▶ [Exercise details]: The answer is a number and only a number: how many lines of the data include the string "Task"?

Saved entries
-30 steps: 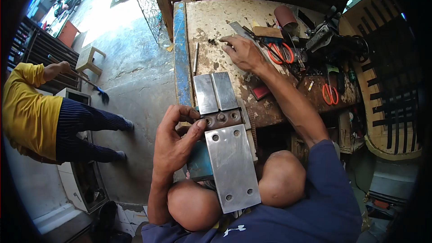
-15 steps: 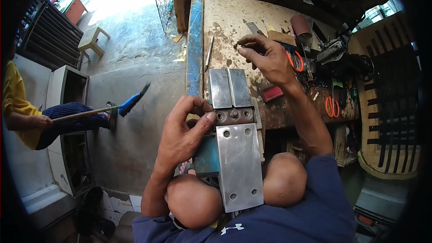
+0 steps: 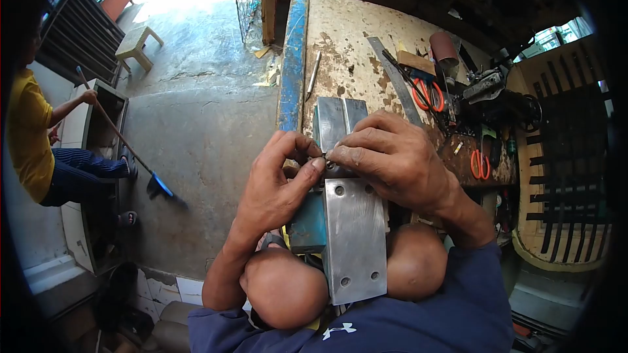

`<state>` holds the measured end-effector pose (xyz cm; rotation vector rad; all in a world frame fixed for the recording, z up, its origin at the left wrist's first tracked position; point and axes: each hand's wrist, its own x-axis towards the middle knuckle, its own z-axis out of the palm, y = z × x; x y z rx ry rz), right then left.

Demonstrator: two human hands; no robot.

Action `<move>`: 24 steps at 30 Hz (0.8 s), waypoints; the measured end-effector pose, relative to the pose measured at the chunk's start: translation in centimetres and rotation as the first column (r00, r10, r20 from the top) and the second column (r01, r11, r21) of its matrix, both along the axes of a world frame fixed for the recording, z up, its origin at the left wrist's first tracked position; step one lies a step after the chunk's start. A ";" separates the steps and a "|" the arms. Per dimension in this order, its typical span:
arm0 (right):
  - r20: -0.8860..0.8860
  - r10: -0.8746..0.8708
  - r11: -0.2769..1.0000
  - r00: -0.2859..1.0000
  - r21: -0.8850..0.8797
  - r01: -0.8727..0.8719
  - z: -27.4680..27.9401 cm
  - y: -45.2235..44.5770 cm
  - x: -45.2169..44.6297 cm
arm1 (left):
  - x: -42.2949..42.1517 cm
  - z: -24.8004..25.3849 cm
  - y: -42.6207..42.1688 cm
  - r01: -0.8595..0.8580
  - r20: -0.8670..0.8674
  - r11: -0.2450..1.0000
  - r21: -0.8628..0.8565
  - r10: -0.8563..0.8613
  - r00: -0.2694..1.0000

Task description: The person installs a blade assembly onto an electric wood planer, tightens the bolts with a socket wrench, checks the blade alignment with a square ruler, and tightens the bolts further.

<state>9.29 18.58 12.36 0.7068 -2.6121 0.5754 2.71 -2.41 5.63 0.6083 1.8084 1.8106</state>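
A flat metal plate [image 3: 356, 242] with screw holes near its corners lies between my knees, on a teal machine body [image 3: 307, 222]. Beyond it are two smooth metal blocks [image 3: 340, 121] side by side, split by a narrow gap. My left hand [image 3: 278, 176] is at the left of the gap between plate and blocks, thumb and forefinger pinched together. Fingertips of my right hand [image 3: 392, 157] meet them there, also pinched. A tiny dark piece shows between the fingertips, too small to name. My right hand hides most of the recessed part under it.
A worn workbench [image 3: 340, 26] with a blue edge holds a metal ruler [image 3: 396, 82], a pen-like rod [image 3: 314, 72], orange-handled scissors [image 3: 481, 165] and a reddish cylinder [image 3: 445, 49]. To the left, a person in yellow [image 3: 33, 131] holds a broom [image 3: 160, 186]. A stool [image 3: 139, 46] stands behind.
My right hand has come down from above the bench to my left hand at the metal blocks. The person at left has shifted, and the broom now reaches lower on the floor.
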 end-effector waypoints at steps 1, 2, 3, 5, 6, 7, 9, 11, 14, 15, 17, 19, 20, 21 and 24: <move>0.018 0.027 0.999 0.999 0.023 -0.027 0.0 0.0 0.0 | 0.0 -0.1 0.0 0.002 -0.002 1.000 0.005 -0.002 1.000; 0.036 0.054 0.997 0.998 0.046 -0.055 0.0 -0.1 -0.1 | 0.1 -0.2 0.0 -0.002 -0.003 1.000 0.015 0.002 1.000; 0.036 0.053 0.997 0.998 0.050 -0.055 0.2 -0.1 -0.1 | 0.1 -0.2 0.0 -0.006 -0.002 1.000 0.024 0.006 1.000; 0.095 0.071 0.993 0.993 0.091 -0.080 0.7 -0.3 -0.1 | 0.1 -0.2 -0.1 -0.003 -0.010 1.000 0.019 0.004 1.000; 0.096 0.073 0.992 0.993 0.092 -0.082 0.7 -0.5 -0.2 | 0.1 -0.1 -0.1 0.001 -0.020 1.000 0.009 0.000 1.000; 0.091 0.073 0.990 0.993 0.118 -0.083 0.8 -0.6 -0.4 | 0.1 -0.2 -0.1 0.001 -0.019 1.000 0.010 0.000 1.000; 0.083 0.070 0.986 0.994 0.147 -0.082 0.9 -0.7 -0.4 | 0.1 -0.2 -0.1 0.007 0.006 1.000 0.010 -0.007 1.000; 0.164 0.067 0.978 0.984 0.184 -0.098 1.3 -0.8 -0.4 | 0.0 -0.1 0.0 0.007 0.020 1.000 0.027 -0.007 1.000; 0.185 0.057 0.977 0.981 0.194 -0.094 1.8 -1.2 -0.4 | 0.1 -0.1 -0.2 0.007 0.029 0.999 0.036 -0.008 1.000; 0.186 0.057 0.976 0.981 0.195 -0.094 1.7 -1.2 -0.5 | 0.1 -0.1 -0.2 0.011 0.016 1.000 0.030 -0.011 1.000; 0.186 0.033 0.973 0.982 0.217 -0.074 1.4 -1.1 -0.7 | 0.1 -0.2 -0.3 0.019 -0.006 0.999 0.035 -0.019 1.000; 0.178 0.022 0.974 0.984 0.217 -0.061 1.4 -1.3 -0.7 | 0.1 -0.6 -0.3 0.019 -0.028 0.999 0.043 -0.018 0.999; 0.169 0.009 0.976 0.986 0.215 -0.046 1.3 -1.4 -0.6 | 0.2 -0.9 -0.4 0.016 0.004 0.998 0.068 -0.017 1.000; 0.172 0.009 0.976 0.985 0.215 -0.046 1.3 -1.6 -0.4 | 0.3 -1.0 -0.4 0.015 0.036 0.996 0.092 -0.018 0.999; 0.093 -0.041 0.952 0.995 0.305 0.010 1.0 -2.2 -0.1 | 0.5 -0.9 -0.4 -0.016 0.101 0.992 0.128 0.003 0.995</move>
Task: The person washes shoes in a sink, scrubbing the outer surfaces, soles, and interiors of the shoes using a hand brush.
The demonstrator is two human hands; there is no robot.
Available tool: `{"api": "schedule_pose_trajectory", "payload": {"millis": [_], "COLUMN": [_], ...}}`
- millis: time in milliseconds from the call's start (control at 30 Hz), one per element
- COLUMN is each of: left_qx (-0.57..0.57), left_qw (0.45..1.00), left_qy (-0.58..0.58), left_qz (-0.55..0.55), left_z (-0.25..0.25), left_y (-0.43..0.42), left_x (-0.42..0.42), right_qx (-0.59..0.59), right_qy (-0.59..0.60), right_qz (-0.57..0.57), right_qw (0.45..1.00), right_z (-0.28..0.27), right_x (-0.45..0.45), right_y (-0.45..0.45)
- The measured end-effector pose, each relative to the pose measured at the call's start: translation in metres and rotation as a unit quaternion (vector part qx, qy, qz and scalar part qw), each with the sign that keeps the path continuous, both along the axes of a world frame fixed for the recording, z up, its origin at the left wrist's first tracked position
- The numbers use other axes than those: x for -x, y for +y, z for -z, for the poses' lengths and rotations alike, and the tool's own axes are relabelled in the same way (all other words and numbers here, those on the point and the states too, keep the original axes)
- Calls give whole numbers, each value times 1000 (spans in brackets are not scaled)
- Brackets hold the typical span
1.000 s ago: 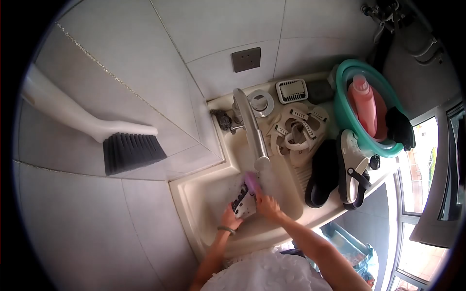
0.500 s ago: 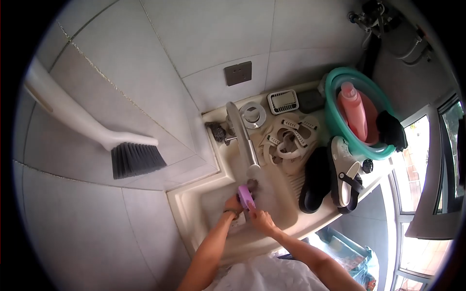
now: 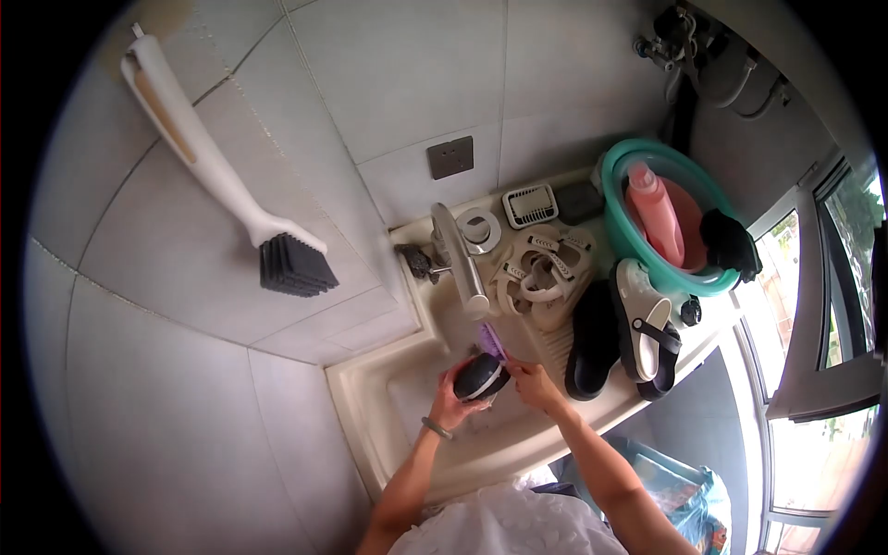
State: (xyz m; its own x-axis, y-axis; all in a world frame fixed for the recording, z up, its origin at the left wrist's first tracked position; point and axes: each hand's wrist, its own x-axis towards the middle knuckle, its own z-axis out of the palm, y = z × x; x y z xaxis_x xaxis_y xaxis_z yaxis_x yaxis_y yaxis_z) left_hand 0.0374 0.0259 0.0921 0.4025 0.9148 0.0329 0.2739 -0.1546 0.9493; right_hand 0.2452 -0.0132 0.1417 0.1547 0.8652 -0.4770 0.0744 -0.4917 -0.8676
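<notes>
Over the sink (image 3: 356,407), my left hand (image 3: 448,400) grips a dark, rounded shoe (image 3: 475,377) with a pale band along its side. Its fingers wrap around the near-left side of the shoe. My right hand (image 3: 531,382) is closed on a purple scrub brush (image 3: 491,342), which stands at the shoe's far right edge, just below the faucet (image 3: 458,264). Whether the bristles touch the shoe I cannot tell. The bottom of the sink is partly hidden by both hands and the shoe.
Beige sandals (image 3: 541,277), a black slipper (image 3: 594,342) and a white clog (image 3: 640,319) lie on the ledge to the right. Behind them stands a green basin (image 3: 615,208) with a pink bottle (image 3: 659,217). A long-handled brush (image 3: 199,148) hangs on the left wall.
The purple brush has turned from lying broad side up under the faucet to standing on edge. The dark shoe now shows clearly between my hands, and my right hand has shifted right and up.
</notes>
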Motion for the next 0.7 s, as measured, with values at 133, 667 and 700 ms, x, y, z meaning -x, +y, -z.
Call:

▶ [The answer]: 2